Policia

Parentes de adolescentes ainda esperam por justiça

Eduardo Dias Gomes: tiro na nuca;Nilson Nascimento tinha 14 anos; John Enison, neto de Maria da Conceição

 

IPATINGA – O histórico de impunidade no Vale do Aço parece estar chegando ao fim. Na última sexta-feira (19) foram presos dois agentes da Polícia Civil suspeitos de envolvimento no desaparecimento de quatro adolescentes moradores do bairro Caravelas.
Os corpos de John Enison da Silva, de 15 anos; Nilson Nascimento Campos, de 17 anos; Felipe Andrade, de 15 anos, e Eduardo Dias Gomes, de 16 anos, foram encontrados na localidade de Revés de Belém, distrito da Caratinga, no dia 30 de outubro de 2011. Eles estavam nus e com perfurações de disparos de arma de fogo na nuca.

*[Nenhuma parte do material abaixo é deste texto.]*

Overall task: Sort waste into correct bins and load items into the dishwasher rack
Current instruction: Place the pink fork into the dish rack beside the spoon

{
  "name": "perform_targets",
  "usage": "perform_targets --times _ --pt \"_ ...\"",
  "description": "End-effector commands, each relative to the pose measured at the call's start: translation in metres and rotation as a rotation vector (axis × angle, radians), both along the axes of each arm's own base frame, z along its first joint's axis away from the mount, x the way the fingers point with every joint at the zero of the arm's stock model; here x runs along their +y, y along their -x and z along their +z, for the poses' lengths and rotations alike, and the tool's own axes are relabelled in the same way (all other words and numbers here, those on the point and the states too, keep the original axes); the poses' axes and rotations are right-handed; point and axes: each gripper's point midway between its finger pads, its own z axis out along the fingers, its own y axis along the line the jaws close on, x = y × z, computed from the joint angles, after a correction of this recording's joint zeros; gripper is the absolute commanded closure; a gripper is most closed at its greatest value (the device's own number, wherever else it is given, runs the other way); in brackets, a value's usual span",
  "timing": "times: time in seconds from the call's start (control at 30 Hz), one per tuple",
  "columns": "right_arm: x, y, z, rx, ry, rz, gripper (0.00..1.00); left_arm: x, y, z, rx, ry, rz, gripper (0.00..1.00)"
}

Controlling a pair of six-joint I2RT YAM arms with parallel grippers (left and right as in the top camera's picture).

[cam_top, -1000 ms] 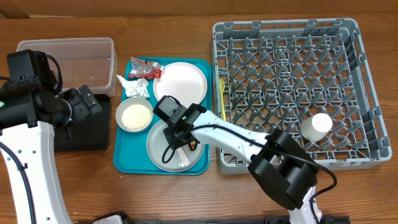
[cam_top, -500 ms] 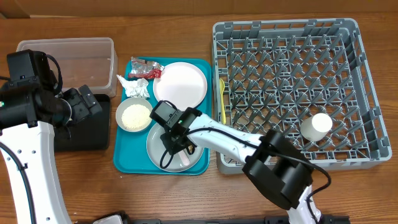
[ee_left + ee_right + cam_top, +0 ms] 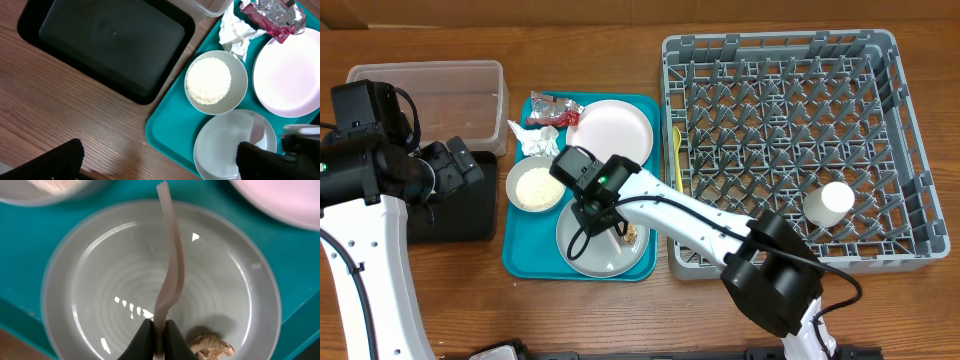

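Note:
My right gripper (image 3: 159,335) is shut on the small white fork (image 3: 170,255) and holds it over the pale plate (image 3: 90,295), where a brown food scrap (image 3: 210,345) lies. From overhead this gripper (image 3: 598,212) is above that plate (image 3: 582,250) on the teal tray (image 3: 520,255). My left gripper (image 3: 160,165) is open and empty over the table beside the black tray (image 3: 110,45). The bowl of rice (image 3: 535,187), crumpled napkin (image 3: 535,138), red wrapper (image 3: 552,110) and second plate (image 3: 610,135) sit on the teal tray. The white cup (image 3: 830,202) stands in the grey rack (image 3: 780,45).
The clear tub (image 3: 425,90) stands at the far left, behind the black tray (image 3: 455,215). A pale yellow spoon (image 3: 677,160) lies between the teal tray and the rack. My left arm (image 3: 365,140) reaches over the table's left side.
My right gripper has moved back and left over the plate and the fork has come up off it. The left arm has not moved.

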Motion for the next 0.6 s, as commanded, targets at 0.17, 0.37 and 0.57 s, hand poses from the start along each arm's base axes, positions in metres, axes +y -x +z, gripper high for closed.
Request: perform_targets --times 0.17,0.37,0.57 --pt "-0.040 -0.055 0.122 -0.168 -0.144 -0.165 0.96 0.004 -0.001 0.003 -0.009 -0.010 0.014 0.00" --pt "-0.126 -0.096 0.132 -0.155 -0.099 -0.368 0.96 0.004 -0.001 0.003 -0.009 -0.010 0.014 0.00" --pt "-0.159 -0.106 0.103 -0.107 -0.069 -0.399 0.96 0.004 -0.001 0.003 -0.009 -0.010 0.014 0.00"
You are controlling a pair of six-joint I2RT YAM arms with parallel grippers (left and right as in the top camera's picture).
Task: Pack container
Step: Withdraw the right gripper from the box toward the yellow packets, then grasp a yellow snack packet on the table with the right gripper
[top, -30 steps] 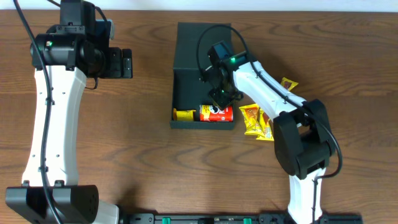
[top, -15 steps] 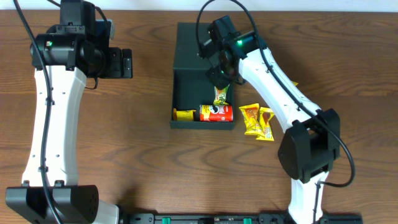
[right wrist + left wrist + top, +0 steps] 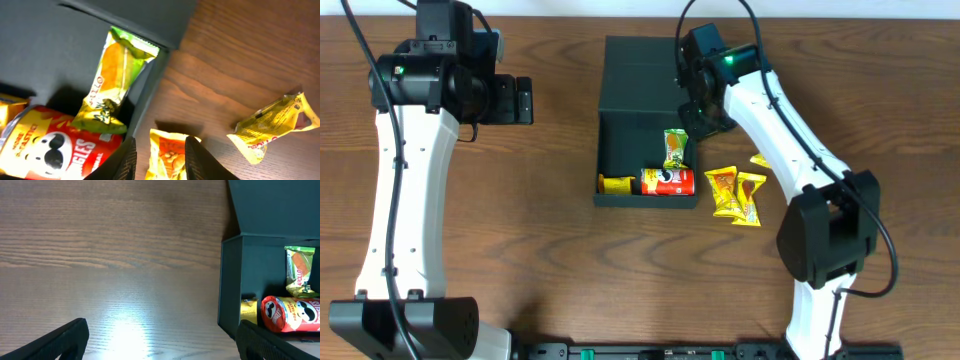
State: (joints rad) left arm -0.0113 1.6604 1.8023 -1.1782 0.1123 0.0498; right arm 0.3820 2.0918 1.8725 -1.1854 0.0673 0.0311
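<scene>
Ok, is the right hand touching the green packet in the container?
Apart. The right wrist view shows the open right hand empty, with bare space between its fingers and the green packet lying in the container.

Red crisp can (image 3: 668,182) lying on its side, mascot face up. Right behind it, on the far side, a green snack packet (image 3: 675,150), its near end meeting the can. Just left of the can, a small yellow packet (image 3: 615,184). Right of the can, two orange-yellow packets (image 3: 723,190) (image 3: 750,197) side by side on the brown wooden table (image 3: 550,250). Further right and back, another yellow packet (image 3: 760,160), partly hidden.
</scene>
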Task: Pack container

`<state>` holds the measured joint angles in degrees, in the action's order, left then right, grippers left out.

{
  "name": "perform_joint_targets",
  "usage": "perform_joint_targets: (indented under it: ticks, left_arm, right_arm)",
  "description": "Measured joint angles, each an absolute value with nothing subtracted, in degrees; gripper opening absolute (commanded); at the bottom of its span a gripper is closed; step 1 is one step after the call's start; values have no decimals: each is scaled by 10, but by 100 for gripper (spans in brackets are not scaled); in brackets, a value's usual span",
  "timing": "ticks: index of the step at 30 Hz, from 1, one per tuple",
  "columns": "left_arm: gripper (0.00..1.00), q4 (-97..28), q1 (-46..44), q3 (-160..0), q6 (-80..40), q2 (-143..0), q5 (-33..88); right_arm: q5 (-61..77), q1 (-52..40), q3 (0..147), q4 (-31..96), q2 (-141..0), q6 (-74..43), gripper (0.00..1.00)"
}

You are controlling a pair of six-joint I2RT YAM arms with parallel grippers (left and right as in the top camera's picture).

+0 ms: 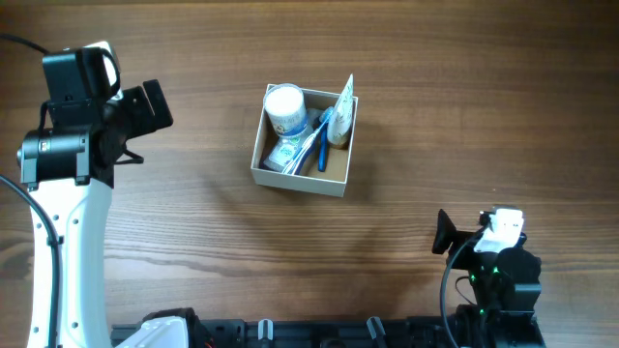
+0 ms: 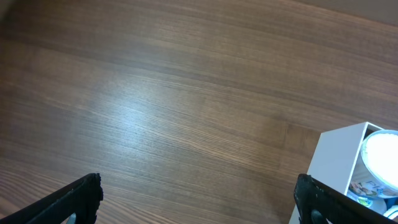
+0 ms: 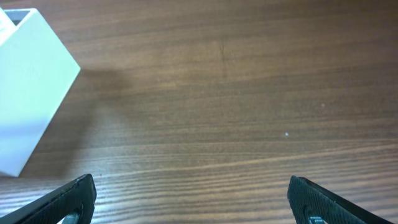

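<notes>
Container [image 1: 298,182]: square, shallow, open-topped cardboard, white outside and tan-brown inside. Set flat on wooden table [image 1: 203,222]. Off to the right of left gripper [image 1: 160,104] and well apart from it; ahead and to the left of right gripper [image 1: 443,234], likewise well apart. Touched by neither.

Inside: round white-lidded jar [image 1: 285,104] in the corner nearest the left gripper; blue toothbrush [image 1: 324,135] slanting across the middle; white packet [image 1: 345,101] upright against the wall farthest from that gripper. Under these, pale wrapped items, too small to tell apart.

Left gripper, seen from its own wrist [image 2: 198,186]: spread wide, holding nothing, bare wood between the black fingers [image 2: 78,199]. White corner of the container [image 2: 339,162] just beyond the right-hand finger, with the jar's lid [image 2: 382,155] showing over the rim.

Right gripper, seen from its own wrist [image 3: 191,186]: also spread wide and holding nothing, only wood grain between the fingers [image 3: 68,202]. White outer wall of the container [image 3: 28,93] ahead and to the left, past the left-hand finger, clear of it.
</notes>
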<state>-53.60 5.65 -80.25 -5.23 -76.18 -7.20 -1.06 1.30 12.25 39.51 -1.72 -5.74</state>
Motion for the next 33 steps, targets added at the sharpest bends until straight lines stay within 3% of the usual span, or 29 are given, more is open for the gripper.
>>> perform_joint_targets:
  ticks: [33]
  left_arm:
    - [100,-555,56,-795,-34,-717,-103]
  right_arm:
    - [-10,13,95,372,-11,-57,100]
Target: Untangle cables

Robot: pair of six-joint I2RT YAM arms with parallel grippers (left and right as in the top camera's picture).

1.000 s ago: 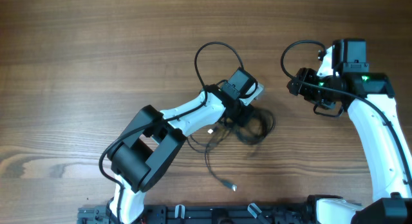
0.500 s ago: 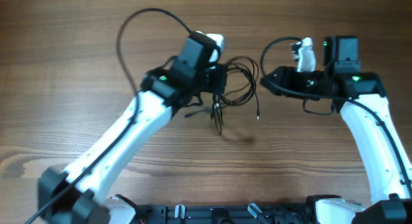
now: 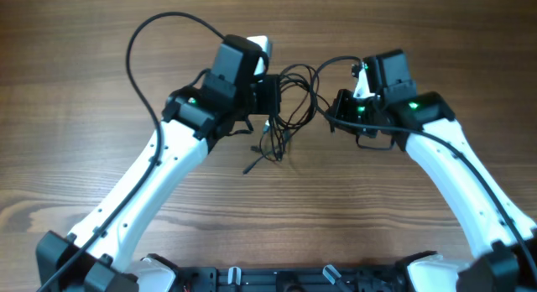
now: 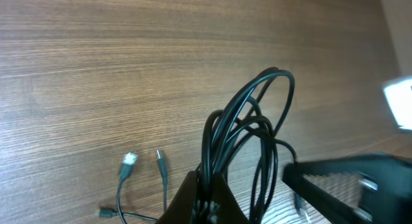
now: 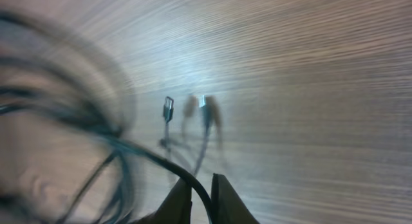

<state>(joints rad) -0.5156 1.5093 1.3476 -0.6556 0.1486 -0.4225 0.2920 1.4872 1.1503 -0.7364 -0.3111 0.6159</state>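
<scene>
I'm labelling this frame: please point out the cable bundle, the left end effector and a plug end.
cable bundle (image 4: 250,118): left wrist view, on the looped strands.
left end effector (image 4: 207,193): left wrist view, midway between its fingertips.
plug end (image 4: 129,160): left wrist view, on its silvery tip.

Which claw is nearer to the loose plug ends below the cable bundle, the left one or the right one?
Left. The left claw grips the cables close by the plug ends; the right claw is farther off, at the bundle's other edge.
</scene>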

Os mandados de prisão preventiva foram expedidos pela Justiça da Comarca de Caratinga contra o médico legista José Rafael Americano e o investigador José Cassiano Guarda. Eles foram levados para a Casa de Custódia da Polícia Civil, no bairro Horto, em Belo Horizonte.
As investigações estão sendo conduzidas pela equipe do Departamento de Homicídios e Proteção à Pessoa de Belo Horizonte (DHPP). Segundo o delegado Wagner Pinto, o inquérito corre em sigilo, a exemplo também das investigações sobre a execução dos jornalistas Rodrigo Neto e Walgney Carvalho.

PARENTES
Para a aposentada Maria da Conceição Silva, de 68 anos, o neto era um menino desobediente. John Enison veio para Ipatinga, morar na casa da avó, depois que a mãe adoeceu.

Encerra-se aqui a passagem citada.